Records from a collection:
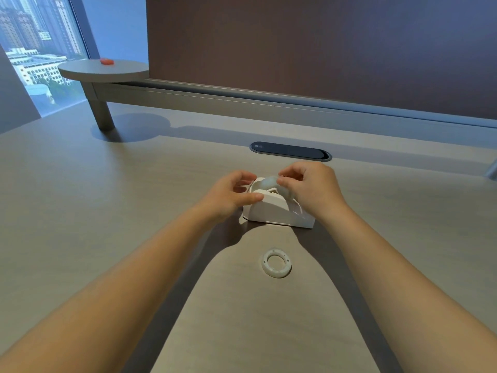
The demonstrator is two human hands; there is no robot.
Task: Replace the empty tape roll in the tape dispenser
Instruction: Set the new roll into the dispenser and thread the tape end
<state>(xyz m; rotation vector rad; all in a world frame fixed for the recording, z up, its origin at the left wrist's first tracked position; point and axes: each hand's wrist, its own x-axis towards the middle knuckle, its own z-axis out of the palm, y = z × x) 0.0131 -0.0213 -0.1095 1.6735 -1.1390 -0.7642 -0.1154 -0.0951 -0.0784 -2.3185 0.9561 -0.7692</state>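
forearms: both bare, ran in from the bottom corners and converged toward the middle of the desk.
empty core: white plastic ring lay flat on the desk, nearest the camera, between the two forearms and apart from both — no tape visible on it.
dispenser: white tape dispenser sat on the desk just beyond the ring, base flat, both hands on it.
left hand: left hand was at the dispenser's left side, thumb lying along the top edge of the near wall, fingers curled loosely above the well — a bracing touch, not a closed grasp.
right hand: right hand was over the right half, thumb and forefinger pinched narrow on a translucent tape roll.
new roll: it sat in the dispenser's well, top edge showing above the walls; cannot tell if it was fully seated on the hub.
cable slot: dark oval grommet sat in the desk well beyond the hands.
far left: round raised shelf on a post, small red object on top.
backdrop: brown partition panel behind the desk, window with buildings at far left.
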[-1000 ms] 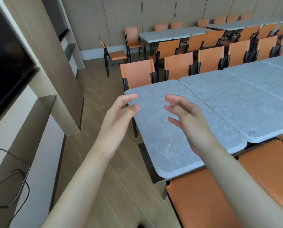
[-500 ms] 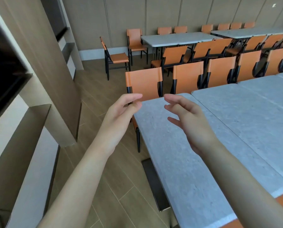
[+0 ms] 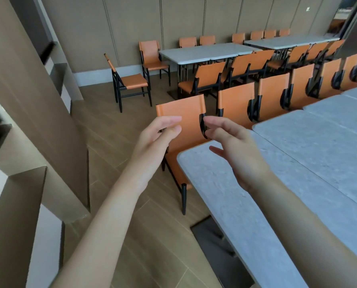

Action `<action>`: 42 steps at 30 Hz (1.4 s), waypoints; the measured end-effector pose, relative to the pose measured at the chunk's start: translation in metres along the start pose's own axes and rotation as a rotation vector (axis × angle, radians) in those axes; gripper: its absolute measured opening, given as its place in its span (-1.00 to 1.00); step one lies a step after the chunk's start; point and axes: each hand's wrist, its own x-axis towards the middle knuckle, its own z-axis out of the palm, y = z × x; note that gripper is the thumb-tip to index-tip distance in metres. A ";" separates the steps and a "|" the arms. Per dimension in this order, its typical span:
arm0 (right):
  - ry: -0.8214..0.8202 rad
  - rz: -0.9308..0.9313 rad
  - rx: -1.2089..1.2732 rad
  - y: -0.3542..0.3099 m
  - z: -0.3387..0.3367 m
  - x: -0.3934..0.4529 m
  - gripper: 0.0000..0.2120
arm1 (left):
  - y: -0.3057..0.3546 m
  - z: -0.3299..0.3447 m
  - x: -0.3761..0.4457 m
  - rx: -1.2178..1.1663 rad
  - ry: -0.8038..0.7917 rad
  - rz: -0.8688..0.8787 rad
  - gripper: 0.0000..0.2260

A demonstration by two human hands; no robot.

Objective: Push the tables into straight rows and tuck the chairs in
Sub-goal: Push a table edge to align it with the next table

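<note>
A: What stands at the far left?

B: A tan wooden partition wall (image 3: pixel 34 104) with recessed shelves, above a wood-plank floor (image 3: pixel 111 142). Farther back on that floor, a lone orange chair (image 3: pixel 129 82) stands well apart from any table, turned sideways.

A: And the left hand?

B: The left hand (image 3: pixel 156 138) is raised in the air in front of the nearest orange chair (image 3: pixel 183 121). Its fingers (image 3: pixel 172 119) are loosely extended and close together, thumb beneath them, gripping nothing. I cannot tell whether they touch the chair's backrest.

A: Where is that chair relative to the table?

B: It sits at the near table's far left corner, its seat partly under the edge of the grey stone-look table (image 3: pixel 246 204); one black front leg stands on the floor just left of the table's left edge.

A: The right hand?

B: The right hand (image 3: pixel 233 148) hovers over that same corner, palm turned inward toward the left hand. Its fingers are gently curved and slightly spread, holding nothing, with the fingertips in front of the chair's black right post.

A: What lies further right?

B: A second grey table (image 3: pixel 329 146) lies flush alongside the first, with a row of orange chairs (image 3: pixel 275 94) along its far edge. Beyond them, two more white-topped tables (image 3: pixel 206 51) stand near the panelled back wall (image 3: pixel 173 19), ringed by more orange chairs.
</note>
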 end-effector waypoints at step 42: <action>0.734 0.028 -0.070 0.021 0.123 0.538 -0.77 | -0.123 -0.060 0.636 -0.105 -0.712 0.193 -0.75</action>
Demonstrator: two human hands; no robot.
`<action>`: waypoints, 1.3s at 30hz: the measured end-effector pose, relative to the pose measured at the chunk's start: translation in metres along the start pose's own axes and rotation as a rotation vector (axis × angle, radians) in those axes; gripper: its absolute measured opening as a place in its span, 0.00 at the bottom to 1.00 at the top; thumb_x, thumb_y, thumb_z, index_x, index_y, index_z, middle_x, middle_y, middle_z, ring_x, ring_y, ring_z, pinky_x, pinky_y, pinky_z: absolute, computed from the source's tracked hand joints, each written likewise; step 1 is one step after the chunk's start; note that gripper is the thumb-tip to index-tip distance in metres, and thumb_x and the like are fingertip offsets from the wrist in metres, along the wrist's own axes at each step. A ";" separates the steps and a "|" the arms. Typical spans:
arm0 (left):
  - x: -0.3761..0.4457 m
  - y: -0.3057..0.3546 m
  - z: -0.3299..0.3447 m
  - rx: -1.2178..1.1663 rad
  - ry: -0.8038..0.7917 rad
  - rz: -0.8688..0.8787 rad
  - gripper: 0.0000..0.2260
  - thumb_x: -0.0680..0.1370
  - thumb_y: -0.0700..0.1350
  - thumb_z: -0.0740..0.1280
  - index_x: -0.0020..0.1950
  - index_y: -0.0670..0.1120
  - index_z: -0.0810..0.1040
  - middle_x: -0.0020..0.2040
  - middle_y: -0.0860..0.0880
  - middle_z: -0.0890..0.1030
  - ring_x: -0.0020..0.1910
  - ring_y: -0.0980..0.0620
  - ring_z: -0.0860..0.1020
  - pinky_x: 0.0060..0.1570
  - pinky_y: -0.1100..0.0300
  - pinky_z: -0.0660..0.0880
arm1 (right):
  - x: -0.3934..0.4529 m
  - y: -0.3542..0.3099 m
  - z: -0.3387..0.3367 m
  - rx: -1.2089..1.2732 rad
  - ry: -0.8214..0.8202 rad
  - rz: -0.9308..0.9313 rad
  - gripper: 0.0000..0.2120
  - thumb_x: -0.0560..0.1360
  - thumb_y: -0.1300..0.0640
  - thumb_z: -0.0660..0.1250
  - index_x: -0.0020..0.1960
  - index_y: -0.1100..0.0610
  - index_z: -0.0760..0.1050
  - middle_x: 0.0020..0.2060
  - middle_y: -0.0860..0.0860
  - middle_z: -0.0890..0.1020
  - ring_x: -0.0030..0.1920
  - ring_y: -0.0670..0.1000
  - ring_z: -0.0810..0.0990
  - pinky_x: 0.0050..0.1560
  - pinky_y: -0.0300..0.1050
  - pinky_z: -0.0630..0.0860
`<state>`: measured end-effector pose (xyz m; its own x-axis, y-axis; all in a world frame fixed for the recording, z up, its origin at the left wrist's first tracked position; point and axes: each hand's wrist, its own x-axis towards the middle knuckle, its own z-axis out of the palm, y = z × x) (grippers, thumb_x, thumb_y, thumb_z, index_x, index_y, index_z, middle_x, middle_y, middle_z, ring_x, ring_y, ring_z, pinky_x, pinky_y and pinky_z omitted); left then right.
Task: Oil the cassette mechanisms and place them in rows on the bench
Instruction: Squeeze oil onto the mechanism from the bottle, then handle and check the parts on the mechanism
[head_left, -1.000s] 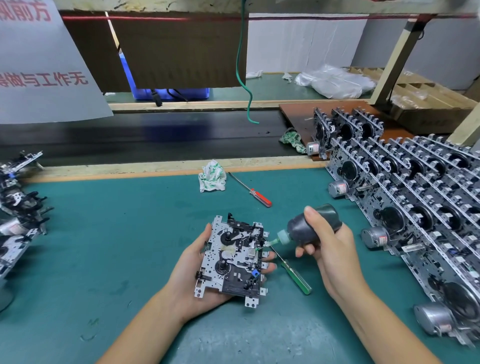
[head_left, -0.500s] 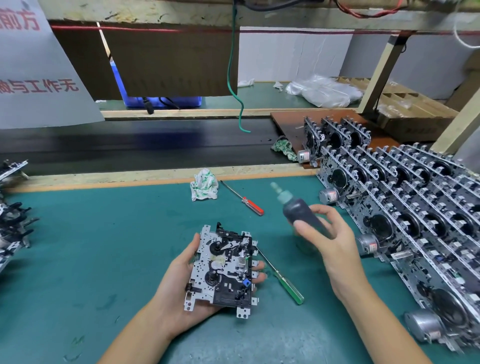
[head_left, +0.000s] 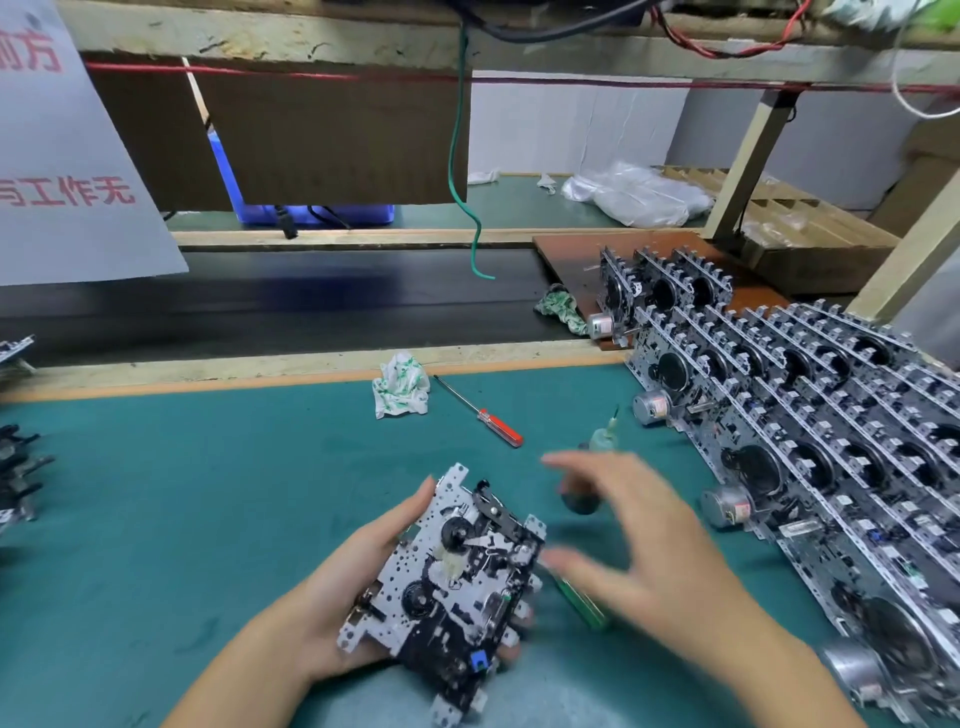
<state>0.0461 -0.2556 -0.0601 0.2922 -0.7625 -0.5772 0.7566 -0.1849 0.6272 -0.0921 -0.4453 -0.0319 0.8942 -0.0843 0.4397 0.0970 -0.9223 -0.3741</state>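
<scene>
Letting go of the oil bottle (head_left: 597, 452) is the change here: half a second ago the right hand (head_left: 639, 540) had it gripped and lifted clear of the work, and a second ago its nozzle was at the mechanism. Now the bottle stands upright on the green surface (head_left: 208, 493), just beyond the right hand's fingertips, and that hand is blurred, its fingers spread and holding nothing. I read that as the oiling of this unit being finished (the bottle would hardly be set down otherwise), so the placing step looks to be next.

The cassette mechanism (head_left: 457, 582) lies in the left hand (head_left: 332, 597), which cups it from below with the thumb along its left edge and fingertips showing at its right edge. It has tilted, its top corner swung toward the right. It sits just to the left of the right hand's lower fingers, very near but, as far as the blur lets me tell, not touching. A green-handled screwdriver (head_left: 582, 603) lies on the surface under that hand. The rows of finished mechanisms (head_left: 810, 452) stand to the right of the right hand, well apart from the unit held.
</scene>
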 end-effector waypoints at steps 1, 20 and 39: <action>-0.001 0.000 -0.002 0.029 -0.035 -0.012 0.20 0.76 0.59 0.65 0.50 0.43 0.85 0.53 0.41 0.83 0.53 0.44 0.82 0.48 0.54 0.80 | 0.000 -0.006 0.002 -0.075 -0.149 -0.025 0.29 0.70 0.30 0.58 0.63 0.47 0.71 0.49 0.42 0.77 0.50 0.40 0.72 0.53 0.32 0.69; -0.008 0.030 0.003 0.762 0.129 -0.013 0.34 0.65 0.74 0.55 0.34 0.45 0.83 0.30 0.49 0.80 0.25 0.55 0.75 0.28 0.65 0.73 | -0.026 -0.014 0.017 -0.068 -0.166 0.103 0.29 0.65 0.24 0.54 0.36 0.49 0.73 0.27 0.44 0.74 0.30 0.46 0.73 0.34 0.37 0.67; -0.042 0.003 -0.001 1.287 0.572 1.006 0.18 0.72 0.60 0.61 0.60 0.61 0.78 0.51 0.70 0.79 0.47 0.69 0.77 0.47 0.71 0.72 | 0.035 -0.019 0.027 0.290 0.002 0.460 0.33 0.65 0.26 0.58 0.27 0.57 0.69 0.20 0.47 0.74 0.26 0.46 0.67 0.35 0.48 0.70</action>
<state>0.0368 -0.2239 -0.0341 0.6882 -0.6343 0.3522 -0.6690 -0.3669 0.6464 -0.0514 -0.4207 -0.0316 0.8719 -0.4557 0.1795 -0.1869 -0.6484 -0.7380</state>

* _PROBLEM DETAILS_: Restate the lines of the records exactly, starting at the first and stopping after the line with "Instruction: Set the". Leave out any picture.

* _EXERCISE RESPONSE_:
The demonstrator is two human hands; there is no robot.
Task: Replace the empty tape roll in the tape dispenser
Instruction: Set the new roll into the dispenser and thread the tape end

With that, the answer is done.